Media law specialist Steven Price (Media Law Journal blogger) has written an article on the decision to grant EQC an interim injunction against those having copies of the EQC spread sheet.
His commentary includes observations on areas the judge might have considered but didn’t: “But I am shocked that the court has failed to address basic aspects of the law.” This failure includes the relatively low threshold used to decide EQC had a case, absence of any consideration of the issue of public interest, or the blogger’s rights under the Bill of Rights. These things are more articulately, delicately and knowledgably put on Steven Price’s blog here. A link to a copy of the judgement can be found in the article.
An aspect not covered in his commentary is, to my mind, a sinister aspect of the judgement.
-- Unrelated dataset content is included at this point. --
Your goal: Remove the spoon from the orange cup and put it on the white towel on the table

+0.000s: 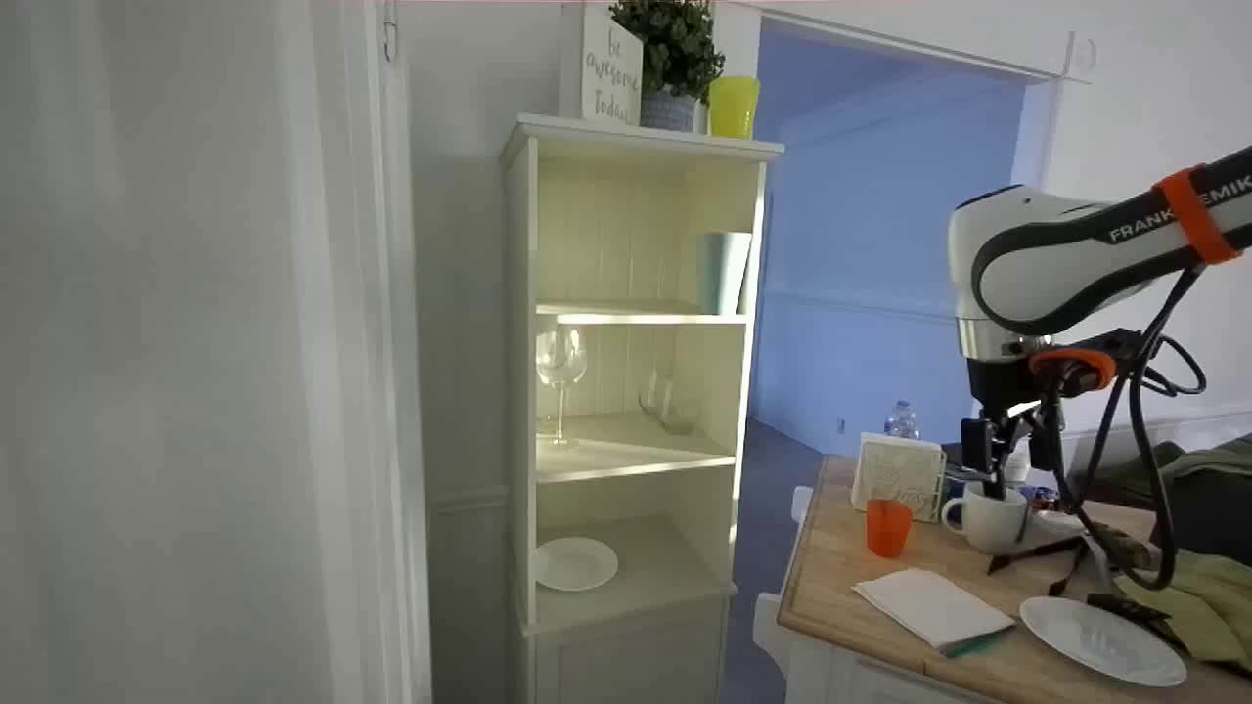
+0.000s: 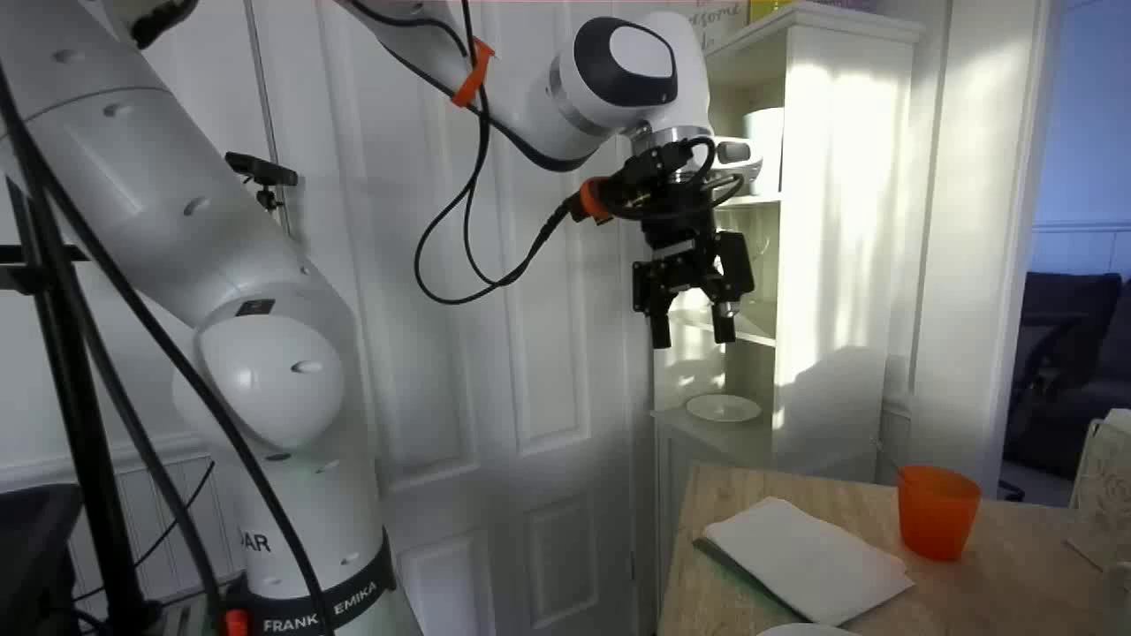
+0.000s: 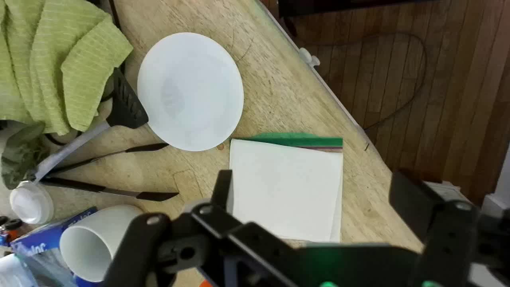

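Note:
The orange cup (image 1: 888,528) stands upright on the table (image 1: 831,596), and it shows in both exterior views (image 2: 937,514). In the wrist view only a sliver of the cup (image 3: 205,284) shows at the bottom edge. A faint thin line by its rim in an exterior view may be the spoon; I cannot tell. The white towel (image 2: 808,563) lies flat near the cup, with a green strip along one edge. My gripper (image 2: 692,332) is open and empty, high above the table. In the wrist view the towel (image 3: 286,187) shows between the fingers (image 3: 312,185).
A white plate (image 3: 190,91) lies beside the towel. A white mug (image 1: 990,518), a napkin holder (image 1: 895,476) and a bottle (image 1: 902,420) stand farther back. A black spatula (image 3: 123,105), tongs-like utensils (image 3: 119,191) and a green cloth (image 3: 59,59) lie near the plate. A cream shelf cabinet (image 1: 631,548) stands nearby.

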You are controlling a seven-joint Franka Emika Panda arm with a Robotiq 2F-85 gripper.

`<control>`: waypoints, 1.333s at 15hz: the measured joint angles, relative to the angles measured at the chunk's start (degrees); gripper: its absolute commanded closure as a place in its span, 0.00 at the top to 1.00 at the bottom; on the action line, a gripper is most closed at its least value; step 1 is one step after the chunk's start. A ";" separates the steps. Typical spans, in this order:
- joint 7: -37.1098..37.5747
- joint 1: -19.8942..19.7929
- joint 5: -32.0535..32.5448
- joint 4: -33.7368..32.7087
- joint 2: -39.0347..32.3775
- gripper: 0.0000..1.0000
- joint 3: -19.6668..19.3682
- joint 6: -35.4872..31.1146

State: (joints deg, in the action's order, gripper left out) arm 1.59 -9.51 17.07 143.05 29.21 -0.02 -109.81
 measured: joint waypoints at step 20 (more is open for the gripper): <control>24.25 -0.19 -9.11 -22.18 -26.85 1.00 -3.62 1.99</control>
State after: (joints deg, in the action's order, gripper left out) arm 25.85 -9.70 7.95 120.87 2.37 -3.64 -107.82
At  (1) of the judgement (at the end) it is ordered that the blogger file and serve an affidavit as to whether she or he “has or has had in his or her possession any information obtained directly or indirectly from EQC about identifiable individuals other than him or herself;”
The use of the words “any information” makes this a fishing expedition, designed to go beyond the current specific issue and require disclosure of material well outside the issue at hand. In this context “identifiable individuals” is not defined, and could be considered to extend beyond EQC claimants (e.g. information provided about incompetent or dishonest staff, doubtful contractors).
A useful blunt instrument for EQC and Minister Brownlee to apply. If this was judge’s intention then it has to be seen as a sinister development, if it was unintended then the judge has been careless.